Come ha giustamente affermato John Berrigan — direttore generale per la Stabilità finanziaria, i Servizi finanziari e l’Unione dei mercati dei capitali presso la Commissione europea —, la digitalizzazione della finanza permette di sfruttare un mercato più ampio, beneficiando delle economie di scala e di una maggiore integrazione dei mercati finanziari europei. La digitalizzazione sta conducendo anche a un processo di disintermediazione, permettendo di collegare gli utenti direttamente ai prodotti e servizi nel mercato. Questo ovviamente li rende più accessibili, trasparenti e meno costosi. La digitalizzazione ha inoltre stimolato un’espansione del numero di fornitori di servizi finanziari, con la conseguenza di un aumento della concorrenza tra i fornitori (che prima erano pochi).

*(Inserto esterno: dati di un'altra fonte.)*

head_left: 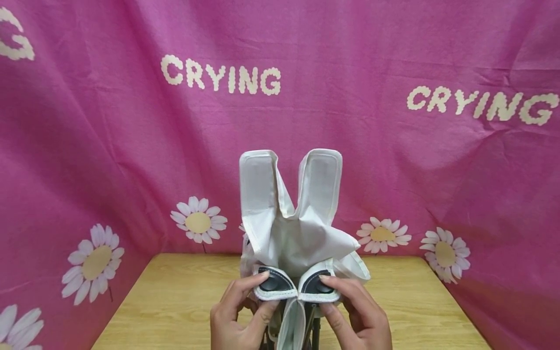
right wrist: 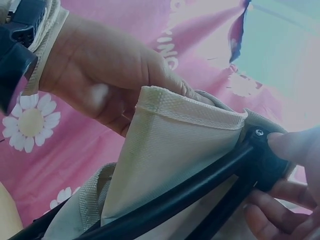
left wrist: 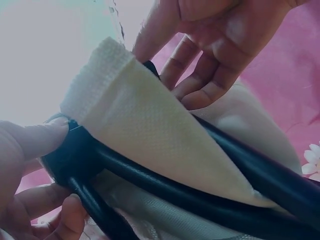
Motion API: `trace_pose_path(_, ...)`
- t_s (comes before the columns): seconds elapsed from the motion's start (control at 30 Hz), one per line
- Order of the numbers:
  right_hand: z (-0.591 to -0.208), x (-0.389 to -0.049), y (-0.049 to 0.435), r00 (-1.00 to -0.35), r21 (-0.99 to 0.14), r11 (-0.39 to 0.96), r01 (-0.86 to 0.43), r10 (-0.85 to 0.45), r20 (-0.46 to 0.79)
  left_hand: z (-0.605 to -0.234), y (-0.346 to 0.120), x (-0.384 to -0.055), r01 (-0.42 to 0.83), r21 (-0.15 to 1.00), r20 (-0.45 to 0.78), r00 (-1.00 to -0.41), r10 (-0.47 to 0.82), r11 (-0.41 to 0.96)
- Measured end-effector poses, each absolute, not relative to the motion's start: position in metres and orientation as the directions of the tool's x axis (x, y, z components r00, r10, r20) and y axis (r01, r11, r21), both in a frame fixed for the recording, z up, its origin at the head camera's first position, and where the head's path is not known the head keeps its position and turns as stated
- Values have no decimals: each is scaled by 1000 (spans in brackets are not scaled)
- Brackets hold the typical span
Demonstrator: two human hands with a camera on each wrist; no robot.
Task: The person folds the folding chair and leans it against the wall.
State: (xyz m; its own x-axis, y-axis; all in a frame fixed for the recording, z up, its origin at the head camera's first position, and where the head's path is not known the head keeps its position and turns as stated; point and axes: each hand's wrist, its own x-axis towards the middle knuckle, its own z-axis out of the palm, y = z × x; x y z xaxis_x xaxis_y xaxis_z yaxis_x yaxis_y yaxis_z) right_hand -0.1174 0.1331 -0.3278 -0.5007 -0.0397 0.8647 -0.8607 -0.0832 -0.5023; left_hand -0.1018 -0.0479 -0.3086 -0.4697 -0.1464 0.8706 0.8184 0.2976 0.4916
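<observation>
A folding camp chair with white cloth and a black tube frame (left wrist: 150,172) stands upright in front of me, folded together. In the head view its white fabric (head_left: 302,238) rises in two flat tabs at the back. My left hand (head_left: 240,313) pinches the near left corner, thumb below and index finger on its black patch (head_left: 275,281). The right hand (head_left: 363,316) pinches the near right corner the same way. The two corners meet in the middle. In the right wrist view, a screw shows on the black joint (right wrist: 265,160) beside the right thumb; slack cloth hangs between the corners.
The chair is over a wooden table (head_left: 175,291). Behind and on both sides hangs a pink curtain (head_left: 306,112) with daisies and pale lettering. A dark wrist device (right wrist: 25,30) is strapped to the left wrist.
</observation>
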Motion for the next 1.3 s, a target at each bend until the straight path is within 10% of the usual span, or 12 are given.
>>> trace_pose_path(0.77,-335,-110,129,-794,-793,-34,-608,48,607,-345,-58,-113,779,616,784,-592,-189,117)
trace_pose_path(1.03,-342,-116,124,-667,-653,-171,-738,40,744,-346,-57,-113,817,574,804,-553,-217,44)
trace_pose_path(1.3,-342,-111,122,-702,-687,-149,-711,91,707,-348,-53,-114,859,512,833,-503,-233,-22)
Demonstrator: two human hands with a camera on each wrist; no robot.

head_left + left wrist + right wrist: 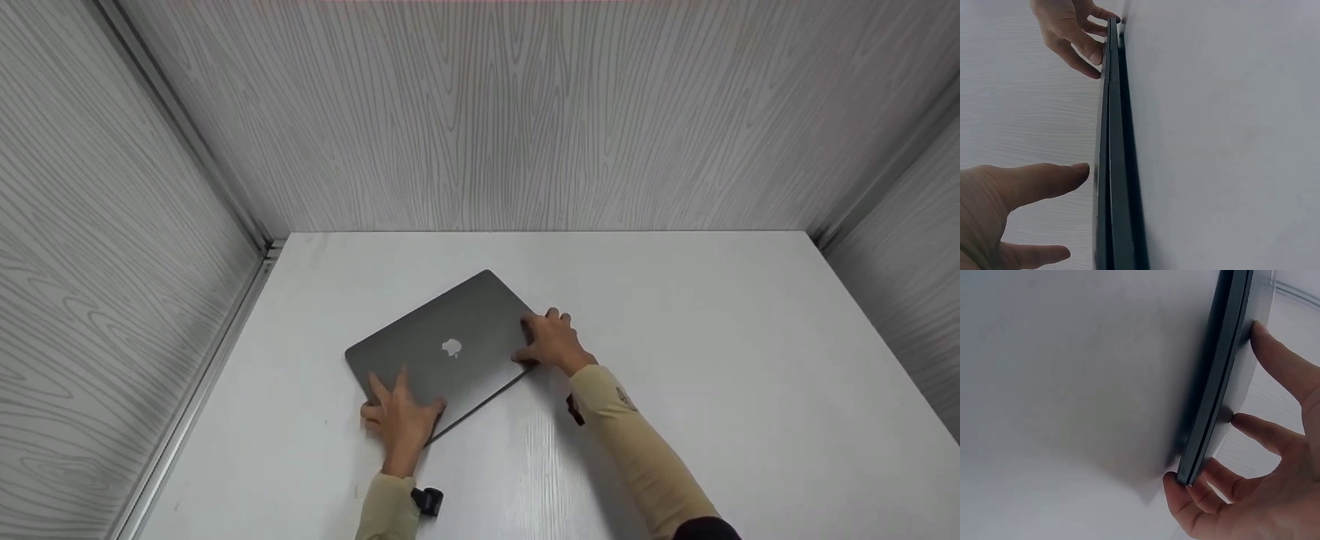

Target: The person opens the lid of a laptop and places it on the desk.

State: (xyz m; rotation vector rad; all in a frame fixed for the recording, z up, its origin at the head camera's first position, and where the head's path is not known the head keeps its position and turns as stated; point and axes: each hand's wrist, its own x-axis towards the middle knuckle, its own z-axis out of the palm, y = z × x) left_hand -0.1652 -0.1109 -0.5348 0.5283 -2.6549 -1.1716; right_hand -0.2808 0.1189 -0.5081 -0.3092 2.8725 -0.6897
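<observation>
- One closed grey laptop (405, 341) skewed on the white counter (720, 337), slightly toward nine o'clock of the middle; far corner points near one o'clock. Can't tell whether it sits fully flat.
- Handling, my guess: stiff slab, moderate weight, smooth top probably slippery, display inside fragile; no hard pressing near the logo (451, 347).
- Best hold, I'd judge: the two short sides, three and eight o'clock, thumbs above.
- Right hand (556, 343), three o'clock: fingers bent round the side by the corner, laptop gripped; thumb and forefinger tips on top.
- Left hand (403, 424), seven o'clock: fingers spread wide, mostly straight over the near corner. Outer fingertips hidden.
</observation>
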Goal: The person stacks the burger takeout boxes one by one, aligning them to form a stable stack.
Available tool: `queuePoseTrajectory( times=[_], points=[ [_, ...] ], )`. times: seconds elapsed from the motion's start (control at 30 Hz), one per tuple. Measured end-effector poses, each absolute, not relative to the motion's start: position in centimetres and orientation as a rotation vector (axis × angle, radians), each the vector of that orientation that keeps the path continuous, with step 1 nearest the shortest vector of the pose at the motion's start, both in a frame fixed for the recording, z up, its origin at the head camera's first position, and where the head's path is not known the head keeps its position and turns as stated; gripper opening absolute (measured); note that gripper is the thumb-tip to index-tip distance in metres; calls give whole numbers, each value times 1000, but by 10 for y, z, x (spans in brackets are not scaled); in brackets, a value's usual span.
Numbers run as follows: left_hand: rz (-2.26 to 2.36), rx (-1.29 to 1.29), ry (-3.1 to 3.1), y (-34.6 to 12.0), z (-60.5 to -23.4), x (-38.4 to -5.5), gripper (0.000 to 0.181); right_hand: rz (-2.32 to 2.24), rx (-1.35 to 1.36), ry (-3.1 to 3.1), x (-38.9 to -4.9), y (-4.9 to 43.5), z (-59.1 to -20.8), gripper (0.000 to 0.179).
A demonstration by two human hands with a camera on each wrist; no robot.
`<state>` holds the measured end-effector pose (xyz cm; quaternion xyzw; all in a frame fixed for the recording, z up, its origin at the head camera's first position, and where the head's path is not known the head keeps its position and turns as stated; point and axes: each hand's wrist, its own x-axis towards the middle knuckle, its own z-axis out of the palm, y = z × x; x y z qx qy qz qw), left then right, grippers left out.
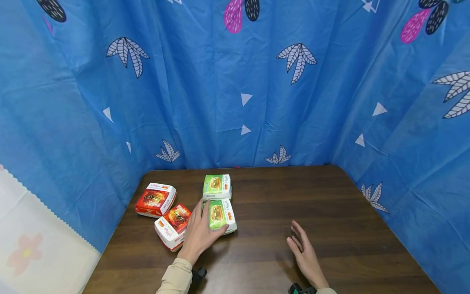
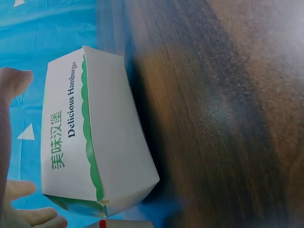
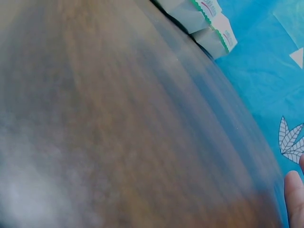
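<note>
Two green-and-white hamburger boxes stand one behind the other left of the table's middle. Over the nearer green box my left hand reaches with thumb and fingers spread, hiding its left side. In the left wrist view this green box shows its "Delicious Hamburger" side; a thumb and fingertips stand around it, with no clear grip. The farther green box sits just behind. My right hand hovers above the table at the right, fingers loosely extended, holding nothing.
To the left lie two red-and-white burger boxes, a farther red box and a nearer red box close beside my left hand. Dark wood forms the table. A blue patterned curtain hangs behind and at both sides.
</note>
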<state>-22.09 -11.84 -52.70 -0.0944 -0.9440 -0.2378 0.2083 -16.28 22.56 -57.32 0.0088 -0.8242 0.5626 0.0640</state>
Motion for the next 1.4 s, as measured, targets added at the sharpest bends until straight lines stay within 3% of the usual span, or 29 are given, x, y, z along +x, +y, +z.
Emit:
queuePoseTrajectory(
  times=[1.4],
  points=[
    [-553,-333,-2725,-113,-532,-228,117,1693,72,-2444,-161,226,-577,62]
  ],
)
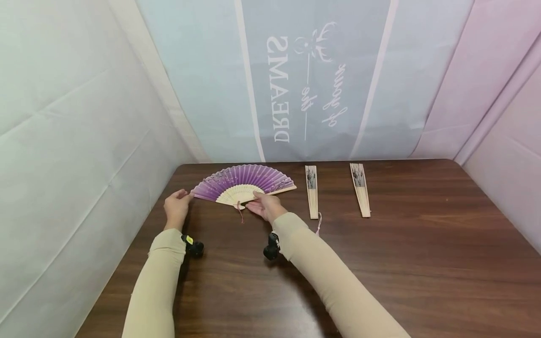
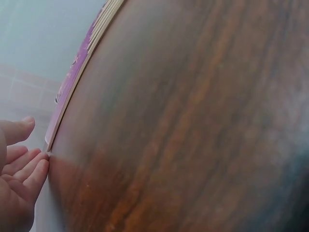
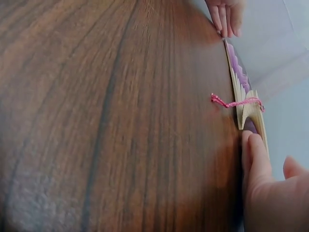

Per quanto riguarda i rischi, dobbiamo considerare che l’UE sta lavorando per l’introduzione di un framework normativo efficace che introduca regole per i fornitori e gli operatori di mercato. Il problema sarà nell’assoggettare questi operatori (alcuni dei quali potrebbero non avere sede nell’Unione) alla normativa europea. La digitalizzazione dei servizi, la blockchain e le criptovalute sono un fenomeno nient’affatto regionale ma di portata globale: in quanto tale, necessitano di una risposta globale che può essere ottenuta solo tramite la cooperazione tra Stati e autorità. La nuova legislazione — in particolare il DORA, sulla resilienza operativa digitale, che mira in particolare ad affrontare temi di cyber security, e il MiCA, sui mercati delle cripto-attività, che ha l’ambizione di regolarli — riesce solo in parte a rispondere al bisogno di tutelare gli investitori e gli operatori di mercato. La dimensione spaziale non è un problema nuovo anche dei crypto-asset: le esternalità negative derivanti dal consumo di elettricità durante il processo di mining non sono state risolte, perché queste esternalità sono state semplicemente trasferite da una regione geografica a un’altra, col risultato che l’impatto ambientale complessivo non è cambiato di molto.
Alla normativa è quindi affidato quindi un duplice obiettivo: da un lato, far sì che la cornice regolatoria incentivi la trasformazione digitale; dall’altro, evitare che la trasformazione digitale permetta ai provider di eludere la regolazione e soprattutto garantire che la catena del valore — che diverrà certamente più complessa a causa del maggior numero di operatori sul mercato — non diventi eccessivamente frammentata, comportando in questo modo un rischio per la stabilità dei mercati finanziari. Le risorse che è possibile stanziare per proteggere i consumatori sono limitate. In questo senso un ruolo fondamentale dovrà essere svolto dall’educazione finanziaria per tutti i cittadini europei, al fine di rendere gli investitori soggetti responsabili e in grado di assumere decisioni informate.
Il processo di evoluzione dei mercati finanziari non è reversibile: starà quindi ai cittadini e alle istituzioni il difficile compito di gestire la «nuova frontiera» di un mercato finanziario che per definizione non ha confini precisi.